Among the lines below, tally those holding the string "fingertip" and give the total only.

── Source material ──

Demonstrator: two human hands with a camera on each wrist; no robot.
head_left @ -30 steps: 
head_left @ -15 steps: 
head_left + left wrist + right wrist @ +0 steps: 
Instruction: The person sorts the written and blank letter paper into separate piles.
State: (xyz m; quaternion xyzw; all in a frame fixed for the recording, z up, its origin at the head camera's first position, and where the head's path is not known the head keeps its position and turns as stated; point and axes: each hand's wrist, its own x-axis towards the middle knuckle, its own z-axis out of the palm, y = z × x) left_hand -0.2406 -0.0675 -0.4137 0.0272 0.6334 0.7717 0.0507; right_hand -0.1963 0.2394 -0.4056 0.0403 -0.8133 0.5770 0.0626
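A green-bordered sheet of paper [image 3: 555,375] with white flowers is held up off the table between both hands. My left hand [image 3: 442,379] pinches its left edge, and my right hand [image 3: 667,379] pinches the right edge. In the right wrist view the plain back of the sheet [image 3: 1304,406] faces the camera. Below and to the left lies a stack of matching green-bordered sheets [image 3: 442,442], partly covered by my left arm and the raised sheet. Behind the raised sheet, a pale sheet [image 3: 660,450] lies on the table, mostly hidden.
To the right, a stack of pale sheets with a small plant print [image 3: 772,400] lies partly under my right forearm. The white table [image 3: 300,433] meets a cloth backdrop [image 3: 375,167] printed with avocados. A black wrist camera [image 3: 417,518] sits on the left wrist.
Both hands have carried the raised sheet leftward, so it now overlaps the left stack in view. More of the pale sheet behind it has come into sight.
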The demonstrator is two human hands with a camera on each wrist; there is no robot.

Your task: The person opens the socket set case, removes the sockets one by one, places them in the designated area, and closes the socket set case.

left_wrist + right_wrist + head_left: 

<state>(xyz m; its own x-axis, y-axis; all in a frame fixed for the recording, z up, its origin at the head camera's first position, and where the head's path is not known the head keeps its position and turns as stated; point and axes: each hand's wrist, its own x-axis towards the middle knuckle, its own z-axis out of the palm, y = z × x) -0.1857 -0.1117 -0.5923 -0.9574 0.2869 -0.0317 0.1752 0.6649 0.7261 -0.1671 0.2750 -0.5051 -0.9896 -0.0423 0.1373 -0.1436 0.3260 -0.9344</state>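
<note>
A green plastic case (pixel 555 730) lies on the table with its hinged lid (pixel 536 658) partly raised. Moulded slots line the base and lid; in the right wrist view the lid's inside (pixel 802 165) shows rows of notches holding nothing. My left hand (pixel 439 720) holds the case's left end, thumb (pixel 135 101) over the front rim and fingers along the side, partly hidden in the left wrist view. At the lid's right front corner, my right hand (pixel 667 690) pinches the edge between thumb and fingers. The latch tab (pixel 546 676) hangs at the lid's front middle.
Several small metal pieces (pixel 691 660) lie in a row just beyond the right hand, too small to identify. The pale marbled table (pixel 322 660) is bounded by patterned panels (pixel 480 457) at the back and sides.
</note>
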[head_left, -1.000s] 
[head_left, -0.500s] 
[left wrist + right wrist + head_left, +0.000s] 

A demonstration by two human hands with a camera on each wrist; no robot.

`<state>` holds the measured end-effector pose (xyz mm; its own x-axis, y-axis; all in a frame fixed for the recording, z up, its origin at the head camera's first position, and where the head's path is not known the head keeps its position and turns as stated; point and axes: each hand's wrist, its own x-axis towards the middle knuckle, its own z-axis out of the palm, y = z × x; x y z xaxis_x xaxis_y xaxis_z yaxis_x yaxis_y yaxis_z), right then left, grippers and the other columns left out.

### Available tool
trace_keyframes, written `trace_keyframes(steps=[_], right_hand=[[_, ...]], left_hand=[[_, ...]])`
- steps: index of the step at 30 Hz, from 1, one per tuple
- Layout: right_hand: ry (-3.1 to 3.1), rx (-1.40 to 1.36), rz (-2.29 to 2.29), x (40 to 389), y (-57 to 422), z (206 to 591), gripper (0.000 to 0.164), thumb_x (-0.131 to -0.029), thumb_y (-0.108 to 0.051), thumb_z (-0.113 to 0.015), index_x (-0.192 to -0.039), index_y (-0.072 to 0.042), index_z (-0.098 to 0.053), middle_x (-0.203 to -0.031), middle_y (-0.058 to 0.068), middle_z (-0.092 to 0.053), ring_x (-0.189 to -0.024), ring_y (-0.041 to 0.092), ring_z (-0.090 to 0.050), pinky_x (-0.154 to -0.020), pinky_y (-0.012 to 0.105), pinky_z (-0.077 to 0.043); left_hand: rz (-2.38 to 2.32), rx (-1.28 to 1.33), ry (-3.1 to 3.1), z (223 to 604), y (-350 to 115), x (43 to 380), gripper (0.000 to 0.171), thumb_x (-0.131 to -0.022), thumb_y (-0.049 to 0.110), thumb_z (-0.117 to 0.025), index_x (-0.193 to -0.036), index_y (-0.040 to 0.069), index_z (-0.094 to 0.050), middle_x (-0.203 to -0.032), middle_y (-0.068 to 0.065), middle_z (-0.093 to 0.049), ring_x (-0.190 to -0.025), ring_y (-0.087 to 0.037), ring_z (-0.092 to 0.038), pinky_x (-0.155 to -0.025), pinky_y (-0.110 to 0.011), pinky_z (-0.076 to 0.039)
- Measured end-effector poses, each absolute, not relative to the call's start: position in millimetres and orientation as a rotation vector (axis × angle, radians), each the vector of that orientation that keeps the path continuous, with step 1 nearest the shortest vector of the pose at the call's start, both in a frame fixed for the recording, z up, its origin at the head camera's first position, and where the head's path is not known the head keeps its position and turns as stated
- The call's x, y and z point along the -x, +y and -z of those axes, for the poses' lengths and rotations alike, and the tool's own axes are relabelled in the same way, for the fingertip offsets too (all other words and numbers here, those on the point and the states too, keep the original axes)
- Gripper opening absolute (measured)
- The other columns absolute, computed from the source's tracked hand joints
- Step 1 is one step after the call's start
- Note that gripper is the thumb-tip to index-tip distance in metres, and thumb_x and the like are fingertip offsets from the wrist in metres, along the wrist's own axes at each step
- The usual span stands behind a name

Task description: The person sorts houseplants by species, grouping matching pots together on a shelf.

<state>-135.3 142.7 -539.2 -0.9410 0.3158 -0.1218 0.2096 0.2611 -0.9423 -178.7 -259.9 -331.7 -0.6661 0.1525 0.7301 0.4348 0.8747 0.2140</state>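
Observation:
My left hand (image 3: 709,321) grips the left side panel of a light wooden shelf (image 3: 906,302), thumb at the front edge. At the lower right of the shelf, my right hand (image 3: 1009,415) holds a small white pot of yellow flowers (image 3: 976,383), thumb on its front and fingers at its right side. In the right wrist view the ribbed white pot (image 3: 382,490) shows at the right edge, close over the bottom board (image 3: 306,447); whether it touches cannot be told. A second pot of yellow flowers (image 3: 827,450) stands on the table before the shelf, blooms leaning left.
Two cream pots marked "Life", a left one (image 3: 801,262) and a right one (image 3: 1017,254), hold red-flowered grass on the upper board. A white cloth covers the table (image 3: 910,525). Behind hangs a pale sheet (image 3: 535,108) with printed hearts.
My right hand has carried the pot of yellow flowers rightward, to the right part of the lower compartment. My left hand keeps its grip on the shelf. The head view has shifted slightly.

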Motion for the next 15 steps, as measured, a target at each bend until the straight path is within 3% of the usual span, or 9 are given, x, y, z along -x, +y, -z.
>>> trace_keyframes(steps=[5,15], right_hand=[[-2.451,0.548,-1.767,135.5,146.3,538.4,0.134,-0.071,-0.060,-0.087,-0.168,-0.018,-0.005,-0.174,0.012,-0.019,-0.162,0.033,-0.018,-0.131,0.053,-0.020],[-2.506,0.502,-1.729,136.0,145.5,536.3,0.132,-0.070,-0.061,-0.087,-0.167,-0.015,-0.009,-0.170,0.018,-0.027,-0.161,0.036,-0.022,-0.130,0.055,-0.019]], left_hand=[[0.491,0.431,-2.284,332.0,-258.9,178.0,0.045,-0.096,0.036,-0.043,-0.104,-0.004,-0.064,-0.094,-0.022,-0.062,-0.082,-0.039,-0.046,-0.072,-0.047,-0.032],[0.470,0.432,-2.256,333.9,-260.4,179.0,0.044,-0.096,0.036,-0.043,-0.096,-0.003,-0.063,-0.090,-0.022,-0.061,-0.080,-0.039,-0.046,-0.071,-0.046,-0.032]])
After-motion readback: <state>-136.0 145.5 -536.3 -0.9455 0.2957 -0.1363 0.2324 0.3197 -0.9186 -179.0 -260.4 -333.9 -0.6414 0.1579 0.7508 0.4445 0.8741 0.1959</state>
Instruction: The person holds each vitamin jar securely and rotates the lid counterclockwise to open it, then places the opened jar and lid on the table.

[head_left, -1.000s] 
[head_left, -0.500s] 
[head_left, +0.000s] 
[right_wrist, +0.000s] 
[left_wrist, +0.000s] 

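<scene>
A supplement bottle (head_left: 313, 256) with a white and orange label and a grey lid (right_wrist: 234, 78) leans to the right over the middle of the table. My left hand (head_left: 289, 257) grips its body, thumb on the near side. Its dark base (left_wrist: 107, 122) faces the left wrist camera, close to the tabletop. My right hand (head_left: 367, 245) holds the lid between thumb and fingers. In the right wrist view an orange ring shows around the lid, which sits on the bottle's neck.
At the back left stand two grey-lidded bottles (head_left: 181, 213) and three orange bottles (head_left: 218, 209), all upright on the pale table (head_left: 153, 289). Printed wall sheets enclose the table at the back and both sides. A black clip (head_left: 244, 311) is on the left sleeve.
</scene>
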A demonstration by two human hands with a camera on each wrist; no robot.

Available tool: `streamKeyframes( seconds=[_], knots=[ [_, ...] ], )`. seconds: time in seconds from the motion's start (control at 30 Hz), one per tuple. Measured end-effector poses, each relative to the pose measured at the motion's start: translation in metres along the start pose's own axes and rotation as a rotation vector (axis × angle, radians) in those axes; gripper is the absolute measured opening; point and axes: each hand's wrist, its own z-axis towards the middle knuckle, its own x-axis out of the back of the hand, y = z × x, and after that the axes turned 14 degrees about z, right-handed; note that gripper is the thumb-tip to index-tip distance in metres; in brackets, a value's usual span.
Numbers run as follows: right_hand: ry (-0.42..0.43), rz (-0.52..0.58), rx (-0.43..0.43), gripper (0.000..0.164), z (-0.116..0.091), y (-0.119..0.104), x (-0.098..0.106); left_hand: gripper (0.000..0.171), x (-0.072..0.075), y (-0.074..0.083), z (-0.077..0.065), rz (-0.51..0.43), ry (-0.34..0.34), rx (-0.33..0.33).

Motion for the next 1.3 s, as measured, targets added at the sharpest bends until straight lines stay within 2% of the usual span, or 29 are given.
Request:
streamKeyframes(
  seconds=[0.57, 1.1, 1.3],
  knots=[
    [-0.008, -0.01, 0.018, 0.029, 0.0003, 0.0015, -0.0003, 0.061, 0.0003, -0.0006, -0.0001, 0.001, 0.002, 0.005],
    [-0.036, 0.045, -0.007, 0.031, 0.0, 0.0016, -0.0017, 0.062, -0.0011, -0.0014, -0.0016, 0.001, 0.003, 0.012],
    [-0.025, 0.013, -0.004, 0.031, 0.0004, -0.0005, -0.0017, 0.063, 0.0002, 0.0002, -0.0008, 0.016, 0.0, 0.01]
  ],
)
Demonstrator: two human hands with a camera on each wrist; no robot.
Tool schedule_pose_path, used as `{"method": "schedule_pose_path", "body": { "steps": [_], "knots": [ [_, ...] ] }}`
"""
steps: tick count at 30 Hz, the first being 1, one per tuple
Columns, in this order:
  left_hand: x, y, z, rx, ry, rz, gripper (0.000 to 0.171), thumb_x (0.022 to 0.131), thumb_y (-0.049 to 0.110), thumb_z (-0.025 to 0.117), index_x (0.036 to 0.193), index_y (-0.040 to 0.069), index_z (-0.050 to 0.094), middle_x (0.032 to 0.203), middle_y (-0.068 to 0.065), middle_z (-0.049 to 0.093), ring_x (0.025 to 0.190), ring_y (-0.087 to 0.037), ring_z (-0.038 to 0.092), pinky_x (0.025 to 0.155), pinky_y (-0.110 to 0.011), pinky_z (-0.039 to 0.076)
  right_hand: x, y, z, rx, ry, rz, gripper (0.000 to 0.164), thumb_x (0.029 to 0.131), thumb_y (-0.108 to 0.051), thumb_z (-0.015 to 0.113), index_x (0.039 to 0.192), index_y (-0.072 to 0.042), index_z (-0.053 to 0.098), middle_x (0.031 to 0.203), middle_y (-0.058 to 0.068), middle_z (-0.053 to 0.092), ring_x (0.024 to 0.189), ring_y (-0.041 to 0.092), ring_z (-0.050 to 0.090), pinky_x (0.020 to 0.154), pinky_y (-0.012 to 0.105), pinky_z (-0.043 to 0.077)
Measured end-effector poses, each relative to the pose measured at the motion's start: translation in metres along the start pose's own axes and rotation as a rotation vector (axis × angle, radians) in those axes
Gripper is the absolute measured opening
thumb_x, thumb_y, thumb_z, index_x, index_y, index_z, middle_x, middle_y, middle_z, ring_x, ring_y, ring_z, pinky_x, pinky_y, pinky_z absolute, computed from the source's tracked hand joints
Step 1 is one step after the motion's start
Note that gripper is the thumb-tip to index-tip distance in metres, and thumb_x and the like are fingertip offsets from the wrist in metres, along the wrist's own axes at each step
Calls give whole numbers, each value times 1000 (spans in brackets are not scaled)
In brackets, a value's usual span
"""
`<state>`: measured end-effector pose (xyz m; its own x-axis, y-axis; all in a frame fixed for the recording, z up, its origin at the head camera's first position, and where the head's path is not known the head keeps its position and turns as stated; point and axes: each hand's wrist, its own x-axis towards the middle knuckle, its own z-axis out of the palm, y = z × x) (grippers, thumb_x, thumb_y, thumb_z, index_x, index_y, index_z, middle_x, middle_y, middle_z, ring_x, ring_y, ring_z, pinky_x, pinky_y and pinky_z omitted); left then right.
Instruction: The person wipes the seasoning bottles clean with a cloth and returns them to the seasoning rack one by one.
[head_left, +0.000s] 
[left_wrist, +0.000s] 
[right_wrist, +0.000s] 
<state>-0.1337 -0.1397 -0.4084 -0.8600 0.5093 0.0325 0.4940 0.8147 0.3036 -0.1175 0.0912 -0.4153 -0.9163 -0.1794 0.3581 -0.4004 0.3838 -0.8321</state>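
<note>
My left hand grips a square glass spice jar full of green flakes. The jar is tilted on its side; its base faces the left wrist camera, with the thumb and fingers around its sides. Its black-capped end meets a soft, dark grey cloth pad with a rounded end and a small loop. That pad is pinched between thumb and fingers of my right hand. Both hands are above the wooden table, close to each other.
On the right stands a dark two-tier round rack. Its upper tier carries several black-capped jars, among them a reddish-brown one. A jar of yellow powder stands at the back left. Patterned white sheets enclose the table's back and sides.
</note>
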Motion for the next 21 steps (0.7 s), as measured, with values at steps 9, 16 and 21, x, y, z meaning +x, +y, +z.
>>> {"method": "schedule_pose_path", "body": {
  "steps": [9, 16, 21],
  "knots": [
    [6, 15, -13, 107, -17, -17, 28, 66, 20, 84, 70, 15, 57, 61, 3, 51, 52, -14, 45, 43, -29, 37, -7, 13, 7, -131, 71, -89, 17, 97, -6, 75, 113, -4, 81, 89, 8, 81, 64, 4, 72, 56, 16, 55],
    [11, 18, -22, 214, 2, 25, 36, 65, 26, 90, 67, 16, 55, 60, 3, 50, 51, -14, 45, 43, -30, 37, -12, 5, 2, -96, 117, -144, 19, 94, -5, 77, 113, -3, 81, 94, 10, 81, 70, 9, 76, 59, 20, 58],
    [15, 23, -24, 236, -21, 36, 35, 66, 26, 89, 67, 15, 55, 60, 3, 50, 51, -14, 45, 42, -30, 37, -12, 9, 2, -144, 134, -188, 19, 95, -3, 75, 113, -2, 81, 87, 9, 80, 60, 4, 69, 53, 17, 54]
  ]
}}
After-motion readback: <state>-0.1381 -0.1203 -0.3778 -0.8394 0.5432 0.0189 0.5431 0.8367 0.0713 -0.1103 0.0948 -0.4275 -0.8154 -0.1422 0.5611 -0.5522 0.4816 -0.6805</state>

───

→ Exercise response: 3